“Hunger is want. It’s a broader desire than desire. It isn’t the will, which is strength.
Neither is it a weakness, for hunger doesn’t know passivity. They who hungers searches.”
Amelie Nothomb, The Life of Hunger
We present a ritual kitchen-lab with bodies of bacteria, skin, fungi, code, fluids, language, organs, prosthesis, affections, pills, hormones, sexes, smells... And a lot of pacts, plays, negotiations and diagnoses to feed ourselves with voracious desire.
The performance is a combination of different techno-emotional states lived through a series of stages: blood extraction, a motley of ingredients, preparation and tasting. Cannibalism begins with a kiss, so we invent other ways of eating, feeding, sucking. We capture blood, modify it, reinvent it and serve it to be poetically and pleasurably tasted. Blood in this performance hints not only at virus transmission as a hazard, but also at cannibalism as a possibility. Blood is the chance for contamination, for letting ourselves be inhabited by flows of contradictory knowledge. It is also the possibility of getting rid of human oneness.
This performance is the result of research and experiments developed in biomedical-labs and kitchens, as well as drifts of a love relationship, a desire to capture intensities and a search for new ways of translating them without losing the poetry in the process. How to keep the smells when we are together? How to reproduce them? How can we eat each other?
Hemoglophilia is a made-up word, from Greek in which philia signifies love.

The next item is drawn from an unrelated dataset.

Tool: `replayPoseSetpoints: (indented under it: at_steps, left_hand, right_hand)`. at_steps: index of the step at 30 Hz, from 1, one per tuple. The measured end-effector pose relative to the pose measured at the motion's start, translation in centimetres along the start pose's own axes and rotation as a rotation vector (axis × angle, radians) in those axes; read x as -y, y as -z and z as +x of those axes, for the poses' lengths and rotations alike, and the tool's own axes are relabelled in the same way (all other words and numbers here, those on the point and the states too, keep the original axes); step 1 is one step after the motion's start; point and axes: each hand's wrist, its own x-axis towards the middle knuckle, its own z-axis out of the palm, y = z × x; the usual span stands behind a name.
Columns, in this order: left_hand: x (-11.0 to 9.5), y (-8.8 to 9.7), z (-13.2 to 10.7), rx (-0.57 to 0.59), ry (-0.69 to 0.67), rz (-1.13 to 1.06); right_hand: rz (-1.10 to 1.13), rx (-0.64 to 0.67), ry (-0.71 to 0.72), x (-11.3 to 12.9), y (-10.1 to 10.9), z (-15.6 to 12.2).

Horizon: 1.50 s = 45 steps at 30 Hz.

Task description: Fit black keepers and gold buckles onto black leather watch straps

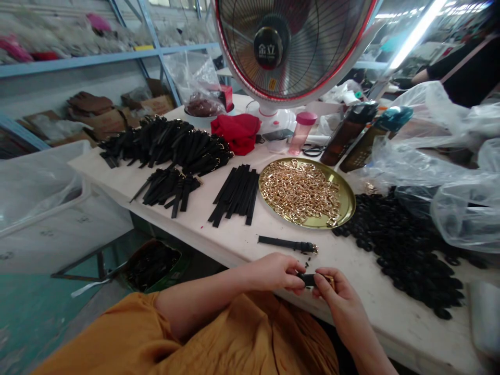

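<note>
My left hand and my right hand meet at the table's near edge, both pinched on a short black strap. A gold buckle shows at the right hand's fingertips. Just beyond them a finished black strap with a gold buckle lies flat on the table. A round gold tray heaped with gold buckles sits behind it. Loose black straps lie in a row left of the tray.
Piles of black straps cover the far left of the white table. A heap of small black loops lies right, under clear plastic bags. A fan, red cloth, pink bottle and scissors stand at the back.
</note>
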Motion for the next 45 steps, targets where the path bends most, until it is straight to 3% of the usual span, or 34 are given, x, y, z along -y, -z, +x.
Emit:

Thus it could be love for the red pigment that dyes blood and oxygenates tissues with sexual perversions. It could also be the experience of intense sexual arousal and a hunger towards objects, bodies and practices. And an attempt to get beyond diagnoses of mental disorders. Hemoglophilia is to add a B to DSM.*
The performance is an invitation to an extravagant dinner where we share an exhibitionist intimacy. It is a lab where petri-dish cultures become edible. Hemoglophilia is for playing with our identities, with the hormones that transit our bodies. It´s a surgery of prosthesis: fluids, blood and testosterone.
* The Diagnostic and Statistical Manual of Mental Disorders (DSM), published by the American Psychiatric Association, offers a common language and standard criteria for the classification of the mental disorders.